Pictures stay out; everything else in the records below is copied exactly.

+++ Dataset records

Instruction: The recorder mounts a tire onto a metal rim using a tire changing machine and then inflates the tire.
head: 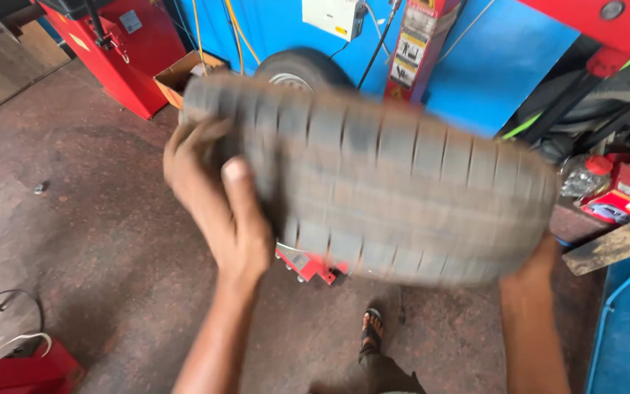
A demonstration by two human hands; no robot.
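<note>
Up in the air before the person, a worn grey tyre [373, 182] is held tread-side toward the camera, tilted so its left end sits higher than its right; it is blurred. The left hand [216, 197] grips the tyre's left end, fingers spread over the tread and sidewall, thumb lying along the tread face. The right hand [541, 259] supports the lower right end from beneath; only its wrist and the heel of the palm show, so the fingers' hold cannot be told, though the hand is pressed against the rubber.

Below the tyre lies a reddish-brown concrete floor [96, 219], and the person's sandalled foot [372, 330] stands on it near the bottom edge of the view. A small red machine part [308, 264] peeks out just under the tyre's lower edge. Behind, another wheel [297, 69] leans against a blue wall [475, 66], beside a cardboard box [180, 73] and a red machine [122, 51] at the floor's far left corner. Cables [9, 314] lie at the floor's left edge.
</note>
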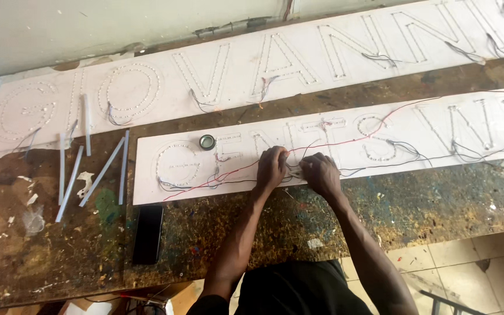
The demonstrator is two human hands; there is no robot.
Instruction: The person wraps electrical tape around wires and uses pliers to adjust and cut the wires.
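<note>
Currently both hands rest on the near white sign panel (380, 153) lying on the tabletop (217, 233). Left hand (272, 168) and right hand (319, 173) curl their fingers around thin wires (296, 166). The exact grip is hidden; the panel's right end is cut off.

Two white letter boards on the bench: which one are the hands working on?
The nearer board, both hands, left hand and right hand, at its wires; the far board lies untouched.

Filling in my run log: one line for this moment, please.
left hand: on wires | right hand: on wires | near sign board | workbench
</note>
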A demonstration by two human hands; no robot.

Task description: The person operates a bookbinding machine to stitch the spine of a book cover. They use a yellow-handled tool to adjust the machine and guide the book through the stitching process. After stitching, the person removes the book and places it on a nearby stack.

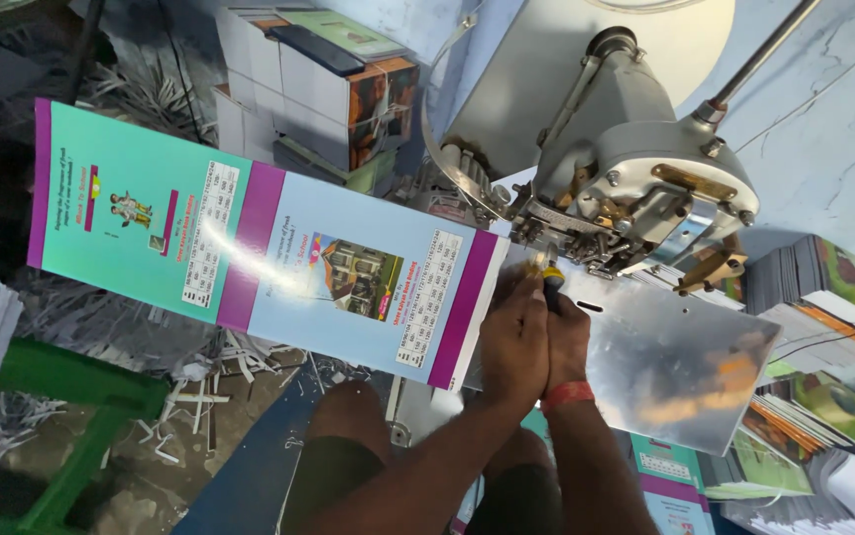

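Long glossy printed cover sheet, teal, blue and magenta, its long axis running leftward from both hands; left hand and right hand side by side, fingers closed on its right end beneath the grey metal stitching-machine head; silver plate just beside the right hand.
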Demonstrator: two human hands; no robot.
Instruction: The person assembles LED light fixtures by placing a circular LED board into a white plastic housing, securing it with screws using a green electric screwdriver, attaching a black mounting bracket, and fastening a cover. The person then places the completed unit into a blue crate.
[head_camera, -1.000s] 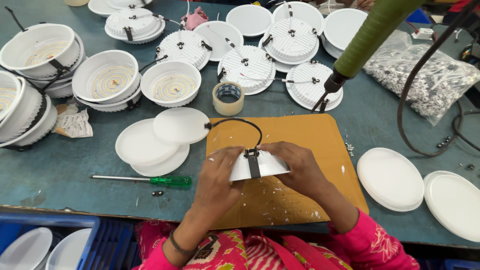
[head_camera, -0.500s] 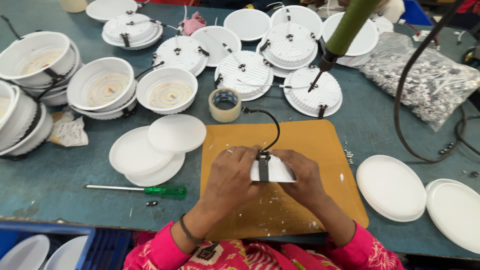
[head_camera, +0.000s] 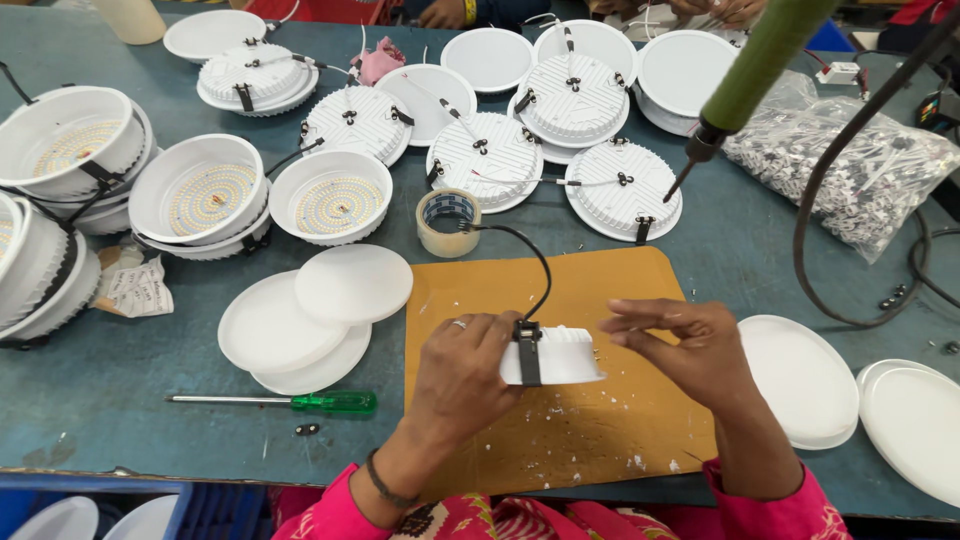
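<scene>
My left hand (head_camera: 468, 368) grips a white round lamp housing (head_camera: 558, 357) over the brown board (head_camera: 560, 440). A black spring clip sits on the housing's near side, and a black cable (head_camera: 538, 268) loops from it up toward the tape roll (head_camera: 447, 222). My right hand (head_camera: 685, 350) hovers just right of the housing, fingers bent and apart, holding nothing that I can see. Small white flecks lie scattered on the board below the housing.
White diffuser discs (head_camera: 315, 315) and a green-handled screwdriver (head_camera: 300, 402) lie to the left. Open LED housings (head_camera: 330, 195) and finished housings (head_camera: 620, 185) crowd the back. A hanging powered screwdriver (head_camera: 740, 85), a bag of small parts (head_camera: 850, 165) and more discs (head_camera: 800, 375) are on the right.
Both hands held the housing before; now my right hand has come off it and sits to its right. The housing is tipped onto its edge in my left hand.
</scene>
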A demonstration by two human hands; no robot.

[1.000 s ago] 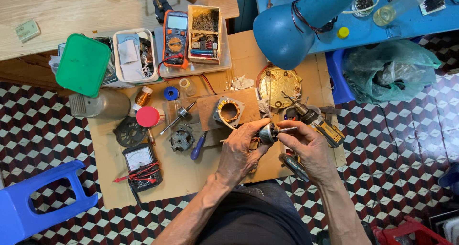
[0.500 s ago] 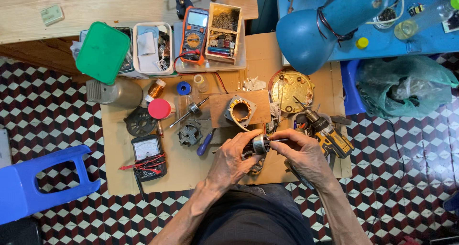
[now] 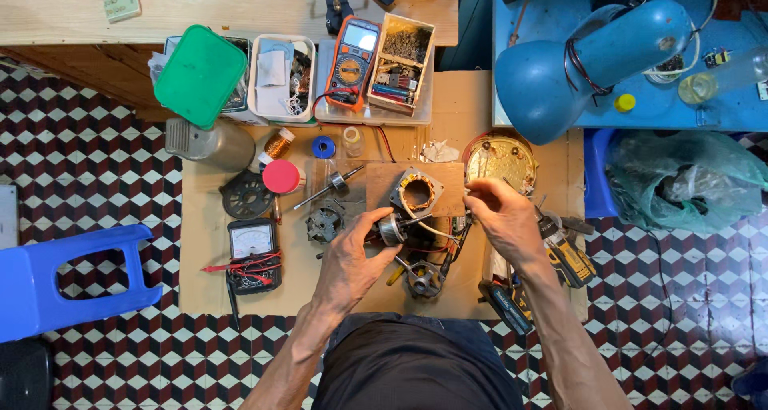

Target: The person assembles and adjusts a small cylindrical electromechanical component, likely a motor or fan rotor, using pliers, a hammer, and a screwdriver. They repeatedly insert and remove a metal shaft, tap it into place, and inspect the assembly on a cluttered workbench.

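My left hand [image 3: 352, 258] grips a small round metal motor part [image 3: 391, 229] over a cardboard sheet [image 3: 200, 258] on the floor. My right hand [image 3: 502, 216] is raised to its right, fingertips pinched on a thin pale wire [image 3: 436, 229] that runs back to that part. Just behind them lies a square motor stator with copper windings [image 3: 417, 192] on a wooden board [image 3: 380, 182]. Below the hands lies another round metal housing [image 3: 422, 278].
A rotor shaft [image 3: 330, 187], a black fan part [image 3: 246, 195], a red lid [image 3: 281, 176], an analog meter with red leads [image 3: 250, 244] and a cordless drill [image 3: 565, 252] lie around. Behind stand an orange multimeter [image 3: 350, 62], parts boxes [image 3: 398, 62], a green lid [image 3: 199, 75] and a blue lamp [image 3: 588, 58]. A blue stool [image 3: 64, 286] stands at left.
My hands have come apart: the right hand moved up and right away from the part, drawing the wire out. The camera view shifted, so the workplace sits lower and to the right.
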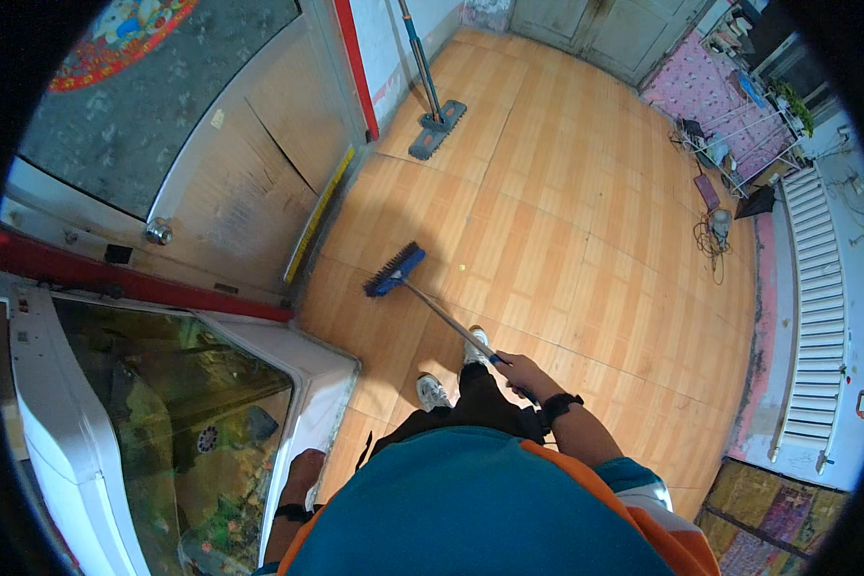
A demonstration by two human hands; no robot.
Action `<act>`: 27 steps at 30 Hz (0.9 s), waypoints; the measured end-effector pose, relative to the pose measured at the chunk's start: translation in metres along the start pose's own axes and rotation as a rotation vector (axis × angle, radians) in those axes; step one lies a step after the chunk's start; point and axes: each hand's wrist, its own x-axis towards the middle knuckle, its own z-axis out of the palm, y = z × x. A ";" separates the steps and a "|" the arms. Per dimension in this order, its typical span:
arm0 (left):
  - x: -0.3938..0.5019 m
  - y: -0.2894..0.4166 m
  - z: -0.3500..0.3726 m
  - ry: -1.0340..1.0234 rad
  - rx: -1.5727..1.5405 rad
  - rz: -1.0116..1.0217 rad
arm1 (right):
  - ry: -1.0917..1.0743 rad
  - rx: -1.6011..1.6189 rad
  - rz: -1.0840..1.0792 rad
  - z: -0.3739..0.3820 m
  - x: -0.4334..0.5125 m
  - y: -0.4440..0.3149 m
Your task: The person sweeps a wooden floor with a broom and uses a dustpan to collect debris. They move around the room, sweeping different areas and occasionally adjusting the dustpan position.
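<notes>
My right hand [524,374], with a dark band at its wrist, is closed around the handle of a broom [446,317]. The handle slants forward and left to a blue broom head [394,271] with dark bristles at the floor. My left hand [304,469] hangs low beside a white-framed fish tank [324,360]; its fingers are mostly hidden, and I see nothing held in it. My shoes [433,392] stand on the wood-patterned tile floor [533,245] between the tank and the broom handle. A small pale scrap [462,267] lies right of the broom head.
A grey floor brush [438,128] stands against the wall beyond a wooden door [259,158] with a round knob. On the right are a white radiator [813,309], a white wire rack [756,144] and a grey device with a coiled cord [720,223]. Double doors [605,32] close the far end.
</notes>
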 end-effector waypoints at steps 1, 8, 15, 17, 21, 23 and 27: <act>0.002 -0.011 0.004 -0.003 -0.012 -0.041 | 0.041 -0.046 0.006 -0.005 -0.005 0.013; 0.046 -0.043 0.044 -0.054 -0.061 0.070 | 0.215 0.105 0.310 -0.036 -0.111 0.101; 0.092 0.043 0.033 -0.112 0.019 0.167 | 0.399 0.308 0.518 -0.041 -0.196 0.155; 0.098 0.063 0.030 -0.108 -0.032 0.165 | 0.397 0.292 0.449 -0.041 -0.207 0.166; 0.093 0.074 0.026 -0.070 -0.066 0.221 | 0.434 0.274 0.421 -0.033 -0.210 0.161; 0.088 0.065 0.028 -0.066 -0.086 0.213 | 0.438 0.188 0.424 -0.029 -0.206 0.142; 0.072 0.016 0.042 -0.071 -0.163 0.073 | 0.272 -0.063 0.287 -0.047 -0.163 0.076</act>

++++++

* Expected answer
Instruction: The recorder mounts a tire onto a metal rim using a tire changing machine and then inflates the tire.
head: 
A demonstration by two human hands; no robot.
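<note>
Up in the air before the person, a worn grey tyre [373, 182] is held tread-side toward the camera, tilted so its left end sits higher than its right; it is blurred. The left hand [216, 197] grips the tyre's left end, fingers spread over the tread and sidewall, thumb lying along the tread face. The right hand [541, 259] supports the lower right end from beneath; only its wrist and the heel of the palm show, so the fingers' hold cannot be told, though the hand is pressed against the rubber.

Below the tyre lies a reddish-brown concrete floor [96, 219], and the person's sandalled foot [372, 330] stands on it near the bottom edge of the view. A small red machine part [308, 264] peeks out just under the tyre's lower edge. Behind, another wheel [297, 69] leans against a blue wall [475, 66], beside a cardboard box [180, 73] and a red machine [122, 51] at the floor's far left corner. Cables [9, 314] lie at the floor's left edge.
</note>
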The demonstrator is two human hands; there is no robot.
Instruction: The person wraps electrical tape around wires and uses pliers to adjust and cut the wires.
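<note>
Currently both hands rest on the near white sign panel (380, 153) lying on the tabletop (217, 233). Left hand (272, 168) and right hand (319, 173) curl their fingers around thin wires (296, 166). The exact grip is hidden; the panel's right end is cut off.

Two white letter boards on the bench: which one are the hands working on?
The nearer board, both hands, left hand and right hand, at its wires; the far board lies untouched.

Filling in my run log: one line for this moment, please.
left hand: on wires | right hand: on wires | near sign board | workbench
</note>
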A demonstration by two human hands; no robot.

Task description: The person operates a bookbinding machine to stitch the spine of a book cover. They use a yellow-handled tool to adjust the machine and guide the book through the stitching process. After stitching, the person removes the book and places it on a nearby stack.


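Long glossy printed cover sheet, teal, blue and magenta, its long axis running leftward from both hands; left hand and right hand side by side, fingers closed on its right end beneath the grey metal stitching-machine head; silver plate just beside the right hand.
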Demonstrator: two human hands; no robot.
Instruction: The person assembles LED light fixtures by placing a circular LED board into a white plastic housing, securing it with screws using a green electric screwdriver, attaching a black mounting bracket, and fastening a cover. The person then places the completed unit into a blue crate.
[head_camera, -1.000s] 
[head_camera, -0.500s] 
[head_camera, +0.000s] 
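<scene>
My left hand (head_camera: 468, 368) grips a white round lamp housing (head_camera: 558, 357) over the brown board (head_camera: 560, 440). A black spring clip sits on the housing's near side, and a black cable (head_camera: 538, 268) loops from it up toward the tape roll (head_camera: 447, 222). My right hand (head_camera: 685, 350) hovers just right of the housing, fingers bent and apart, holding nothing that I can see. Small white flecks lie scattered on the board below the housing.
White diffuser discs (head_camera: 315, 315) and a green-handled screwdriver (head_camera: 300, 402) lie to the left. Open LED housings (head_camera: 330, 195) and finished housings (head_camera: 620, 185) crowd the back. A hanging powered screwdriver (head_camera: 740, 85), a bag of small parts (head_camera: 850, 165) and more discs (head_camera: 800, 375) are on the right.
Both hands held the housing before; now my right hand has come off it and sits to its right. The housing is tipped onto its edge in my left hand.
</scene>
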A demonstration by two human hands; no robot.

[1.000 s ago] 
[0.500 s ago] 
[now] 

Target: The person assembles and adjusts a small cylindrical electromechanical component, likely a motor or fan rotor, using pliers, a hammer, and a screwdriver. They repeatedly insert and remove a metal shaft, tap it into place, and inspect the assembly on a cluttered workbench.

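My left hand [image 3: 352, 258] grips a small round metal motor part [image 3: 391, 229] over a cardboard sheet [image 3: 200, 258] on the floor. My right hand [image 3: 502, 216] is raised to its right, fingertips pinched on a thin pale wire [image 3: 436, 229] that runs back to that part. Just behind them lies a square motor stator with copper windings [image 3: 417, 192] on a wooden board [image 3: 380, 182]. Below the hands lies another round metal housing [image 3: 422, 278].
A rotor shaft [image 3: 330, 187], a black fan part [image 3: 246, 195], a red lid [image 3: 281, 176], an analog meter with red leads [image 3: 250, 244] and a cordless drill [image 3: 565, 252] lie around. Behind stand an orange multimeter [image 3: 350, 62], parts boxes [image 3: 398, 62], a green lid [image 3: 199, 75] and a blue lamp [image 3: 588, 58]. A blue stool [image 3: 64, 286] stands at left.
My hands have come apart: the right hand moved up and right away from the part, drawing the wire out. The camera view shifted, so the workplace sits lower and to the right.
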A demonstration by two human hands; no robot.
Action `<act>`: 27 steps at 30 Hz (0.9 s), waypoints; the measured end-effector pose, relative to the pose measured at the chunk's start: translation in metres along the start pose's own axes and rotation as a rotation vector (axis × angle, radians) in those axes; step one lies a step after the chunk's start; point and axes: each hand's wrist, its own x-axis towards the middle knuckle, its own z-axis out of the palm, y = z × x. A ";" separates the steps and a "|" the arms. Per dimension in this order, its typical span:
arm0 (left):
  - x: -0.3938..0.5019 m
  - y: -0.2894..0.4166 m
  - z: -0.3500..0.3726 m
  - ry: -1.0340..1.0234 rad
  - rx: -1.5727..1.5405 rad
  - rz: -1.0116..1.0217 rad
arm1 (right):
  - ry: -1.0917..1.0743 rad
  - rx: -1.6011..1.6189 rad
  - rz: -1.0840..1.0792 rad
  - z: -0.3739..0.3820 m
  - x: -0.4334..0.5125 m
  - y: -0.4440..0.3149 m
Your task: The person sweeps a wooden floor with a broom and uses a dustpan to collect debris. They move around the room, sweeping different areas and occasionally adjusting the dustpan position.
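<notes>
My right hand [524,374], with a dark band at its wrist, is closed around the handle of a broom [446,317]. The handle slants forward and left to a blue broom head [394,271] with dark bristles at the floor. My left hand [304,469] hangs low beside a white-framed fish tank [324,360]; its fingers are mostly hidden, and I see nothing held in it. My shoes [433,392] stand on the wood-patterned tile floor [533,245] between the tank and the broom handle. A small pale scrap [462,267] lies right of the broom head.
A grey floor brush [438,128] stands against the wall beyond a wooden door [259,158] with a round knob. On the right are a white radiator [813,309], a white wire rack [756,144] and a grey device with a coiled cord [720,223]. Double doors [605,32] close the far end.
</notes>
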 end-effector waypoints at steps 1, 8, 15, 17, 21, 23 and 27: <act>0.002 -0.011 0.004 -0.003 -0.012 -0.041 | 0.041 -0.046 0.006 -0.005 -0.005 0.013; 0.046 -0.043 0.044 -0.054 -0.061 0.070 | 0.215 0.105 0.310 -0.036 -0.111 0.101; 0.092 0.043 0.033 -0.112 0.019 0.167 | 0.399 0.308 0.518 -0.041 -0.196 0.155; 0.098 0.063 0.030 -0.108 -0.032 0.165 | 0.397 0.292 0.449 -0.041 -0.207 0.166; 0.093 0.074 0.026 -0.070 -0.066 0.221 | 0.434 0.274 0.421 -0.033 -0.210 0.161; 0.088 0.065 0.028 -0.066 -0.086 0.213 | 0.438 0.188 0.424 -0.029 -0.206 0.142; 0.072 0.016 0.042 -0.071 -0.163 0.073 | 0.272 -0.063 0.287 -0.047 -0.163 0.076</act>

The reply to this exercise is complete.